Every line holding the string "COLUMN" is to be copied from the entries below.
[Opening Source information section]
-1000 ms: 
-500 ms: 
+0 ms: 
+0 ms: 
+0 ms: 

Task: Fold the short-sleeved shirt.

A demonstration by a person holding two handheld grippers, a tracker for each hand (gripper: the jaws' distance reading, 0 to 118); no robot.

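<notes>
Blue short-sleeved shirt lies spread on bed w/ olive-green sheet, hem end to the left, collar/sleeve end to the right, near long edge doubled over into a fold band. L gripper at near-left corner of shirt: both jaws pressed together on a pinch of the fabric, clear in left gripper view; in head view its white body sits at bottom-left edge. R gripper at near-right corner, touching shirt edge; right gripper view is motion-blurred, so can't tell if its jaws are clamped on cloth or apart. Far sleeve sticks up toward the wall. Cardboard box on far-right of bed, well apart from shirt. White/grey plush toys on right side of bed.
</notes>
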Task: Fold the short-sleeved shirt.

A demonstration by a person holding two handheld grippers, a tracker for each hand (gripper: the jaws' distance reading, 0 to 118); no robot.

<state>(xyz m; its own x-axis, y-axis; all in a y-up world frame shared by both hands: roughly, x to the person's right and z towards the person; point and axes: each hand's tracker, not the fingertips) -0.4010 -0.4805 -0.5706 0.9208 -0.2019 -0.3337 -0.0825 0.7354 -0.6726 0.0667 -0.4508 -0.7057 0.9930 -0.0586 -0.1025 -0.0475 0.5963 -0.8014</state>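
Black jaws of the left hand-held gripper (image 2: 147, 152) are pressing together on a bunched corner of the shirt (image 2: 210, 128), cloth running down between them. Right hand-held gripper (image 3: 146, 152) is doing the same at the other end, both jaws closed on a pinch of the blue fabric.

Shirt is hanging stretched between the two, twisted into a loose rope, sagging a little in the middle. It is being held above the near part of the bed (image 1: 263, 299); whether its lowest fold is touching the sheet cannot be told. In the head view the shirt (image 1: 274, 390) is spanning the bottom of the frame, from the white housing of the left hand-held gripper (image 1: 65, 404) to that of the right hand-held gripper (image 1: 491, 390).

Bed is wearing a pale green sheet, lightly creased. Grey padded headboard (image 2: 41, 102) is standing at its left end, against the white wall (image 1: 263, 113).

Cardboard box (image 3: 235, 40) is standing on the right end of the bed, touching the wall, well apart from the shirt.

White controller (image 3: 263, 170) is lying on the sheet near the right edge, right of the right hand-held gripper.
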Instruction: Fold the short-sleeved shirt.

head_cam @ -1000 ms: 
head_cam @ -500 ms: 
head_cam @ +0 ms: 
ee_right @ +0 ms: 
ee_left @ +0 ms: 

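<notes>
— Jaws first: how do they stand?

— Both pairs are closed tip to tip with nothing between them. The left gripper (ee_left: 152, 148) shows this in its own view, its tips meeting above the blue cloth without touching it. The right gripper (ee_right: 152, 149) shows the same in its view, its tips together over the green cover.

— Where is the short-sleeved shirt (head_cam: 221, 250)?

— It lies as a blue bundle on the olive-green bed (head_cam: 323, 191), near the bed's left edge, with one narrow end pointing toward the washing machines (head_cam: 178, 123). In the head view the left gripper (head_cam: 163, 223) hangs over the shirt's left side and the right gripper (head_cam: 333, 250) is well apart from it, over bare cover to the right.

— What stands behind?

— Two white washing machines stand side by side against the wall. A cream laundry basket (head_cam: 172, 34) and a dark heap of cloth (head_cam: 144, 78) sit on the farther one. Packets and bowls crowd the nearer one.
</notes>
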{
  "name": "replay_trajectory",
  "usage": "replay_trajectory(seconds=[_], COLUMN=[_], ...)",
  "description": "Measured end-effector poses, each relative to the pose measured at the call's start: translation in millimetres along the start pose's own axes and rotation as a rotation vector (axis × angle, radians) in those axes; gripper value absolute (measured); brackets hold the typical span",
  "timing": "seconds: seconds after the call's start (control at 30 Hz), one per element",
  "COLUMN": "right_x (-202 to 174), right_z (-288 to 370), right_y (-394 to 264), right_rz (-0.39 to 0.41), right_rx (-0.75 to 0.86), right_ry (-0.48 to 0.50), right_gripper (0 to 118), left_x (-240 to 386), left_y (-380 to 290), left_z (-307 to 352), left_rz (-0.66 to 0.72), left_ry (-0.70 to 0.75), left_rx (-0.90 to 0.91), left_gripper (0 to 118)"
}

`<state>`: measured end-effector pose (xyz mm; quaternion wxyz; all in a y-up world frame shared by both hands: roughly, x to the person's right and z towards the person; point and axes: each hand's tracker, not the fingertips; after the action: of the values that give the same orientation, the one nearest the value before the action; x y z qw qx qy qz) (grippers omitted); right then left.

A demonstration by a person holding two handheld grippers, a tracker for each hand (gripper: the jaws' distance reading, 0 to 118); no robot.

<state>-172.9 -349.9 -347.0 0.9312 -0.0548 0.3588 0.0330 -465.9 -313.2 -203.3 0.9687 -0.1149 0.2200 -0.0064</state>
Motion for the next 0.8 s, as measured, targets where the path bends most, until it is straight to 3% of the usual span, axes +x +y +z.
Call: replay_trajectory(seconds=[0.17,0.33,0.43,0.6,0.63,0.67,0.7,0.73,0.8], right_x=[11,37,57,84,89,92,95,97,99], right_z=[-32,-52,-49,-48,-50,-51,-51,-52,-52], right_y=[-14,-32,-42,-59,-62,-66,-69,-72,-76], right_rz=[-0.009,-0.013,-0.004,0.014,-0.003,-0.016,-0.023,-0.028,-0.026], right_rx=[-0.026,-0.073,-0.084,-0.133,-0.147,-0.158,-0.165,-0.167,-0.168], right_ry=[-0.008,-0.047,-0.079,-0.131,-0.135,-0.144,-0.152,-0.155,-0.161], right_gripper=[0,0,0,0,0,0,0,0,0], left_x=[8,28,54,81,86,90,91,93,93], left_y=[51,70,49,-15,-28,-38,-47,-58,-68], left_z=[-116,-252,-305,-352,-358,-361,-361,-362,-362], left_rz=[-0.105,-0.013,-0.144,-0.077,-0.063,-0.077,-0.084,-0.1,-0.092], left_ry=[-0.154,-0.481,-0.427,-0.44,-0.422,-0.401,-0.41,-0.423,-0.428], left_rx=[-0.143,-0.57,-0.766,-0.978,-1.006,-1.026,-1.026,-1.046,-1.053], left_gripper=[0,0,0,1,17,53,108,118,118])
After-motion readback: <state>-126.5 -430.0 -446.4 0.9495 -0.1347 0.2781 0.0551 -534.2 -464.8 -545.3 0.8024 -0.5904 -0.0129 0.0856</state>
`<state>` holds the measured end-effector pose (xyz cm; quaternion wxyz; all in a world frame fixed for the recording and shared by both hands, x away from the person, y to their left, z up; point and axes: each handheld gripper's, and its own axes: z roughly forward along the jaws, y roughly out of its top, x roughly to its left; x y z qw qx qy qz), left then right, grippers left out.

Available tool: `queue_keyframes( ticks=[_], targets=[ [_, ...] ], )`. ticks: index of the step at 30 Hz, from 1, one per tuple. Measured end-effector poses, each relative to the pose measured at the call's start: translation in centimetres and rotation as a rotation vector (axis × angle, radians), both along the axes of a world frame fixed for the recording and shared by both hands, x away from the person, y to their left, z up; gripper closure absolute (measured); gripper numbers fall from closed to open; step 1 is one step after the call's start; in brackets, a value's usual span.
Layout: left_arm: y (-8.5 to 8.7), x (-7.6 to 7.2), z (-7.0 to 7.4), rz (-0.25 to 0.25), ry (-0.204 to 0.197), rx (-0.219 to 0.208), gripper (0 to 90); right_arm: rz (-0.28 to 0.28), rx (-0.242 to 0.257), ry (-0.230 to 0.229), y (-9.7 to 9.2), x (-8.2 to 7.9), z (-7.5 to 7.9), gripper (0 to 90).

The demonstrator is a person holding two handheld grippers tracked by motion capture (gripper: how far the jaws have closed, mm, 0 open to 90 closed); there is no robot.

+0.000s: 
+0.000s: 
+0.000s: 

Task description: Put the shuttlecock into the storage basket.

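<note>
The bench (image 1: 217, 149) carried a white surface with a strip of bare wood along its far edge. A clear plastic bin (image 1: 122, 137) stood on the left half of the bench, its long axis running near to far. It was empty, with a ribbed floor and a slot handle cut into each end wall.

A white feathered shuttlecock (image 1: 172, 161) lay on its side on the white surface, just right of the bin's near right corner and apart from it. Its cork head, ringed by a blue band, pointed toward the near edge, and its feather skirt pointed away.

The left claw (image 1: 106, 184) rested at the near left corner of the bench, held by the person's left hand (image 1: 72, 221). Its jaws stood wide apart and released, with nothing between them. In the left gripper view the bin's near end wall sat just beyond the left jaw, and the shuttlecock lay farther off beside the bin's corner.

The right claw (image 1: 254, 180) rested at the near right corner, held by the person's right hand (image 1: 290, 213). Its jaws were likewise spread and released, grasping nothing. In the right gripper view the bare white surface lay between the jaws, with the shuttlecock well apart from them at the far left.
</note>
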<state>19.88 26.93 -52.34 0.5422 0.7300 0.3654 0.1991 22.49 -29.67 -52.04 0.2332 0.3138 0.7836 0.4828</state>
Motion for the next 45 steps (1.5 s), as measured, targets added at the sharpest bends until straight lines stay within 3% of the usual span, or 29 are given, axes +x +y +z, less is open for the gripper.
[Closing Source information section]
Your response
  "usage": "replay_trajectory(seconds=[_], COLUMN=[_], ...)",
  "COLUMN": "right_x (-202 to 174), right_z (-288 to 370), right_y (-394 to 264), right_rz (-0.39 to 0.41), right_rx (-0.75 to 0.86), right_ry (-0.48 to 0.50), right_gripper (0 to 118), left_x (-240 to 386), left_y (-380 to 290), left_z (-307 to 352), left_rz (-0.66 to 0.72), left_ry (-0.70 to 0.75), left_rx (-0.90 to 0.91), left_gripper (0 to 118)"

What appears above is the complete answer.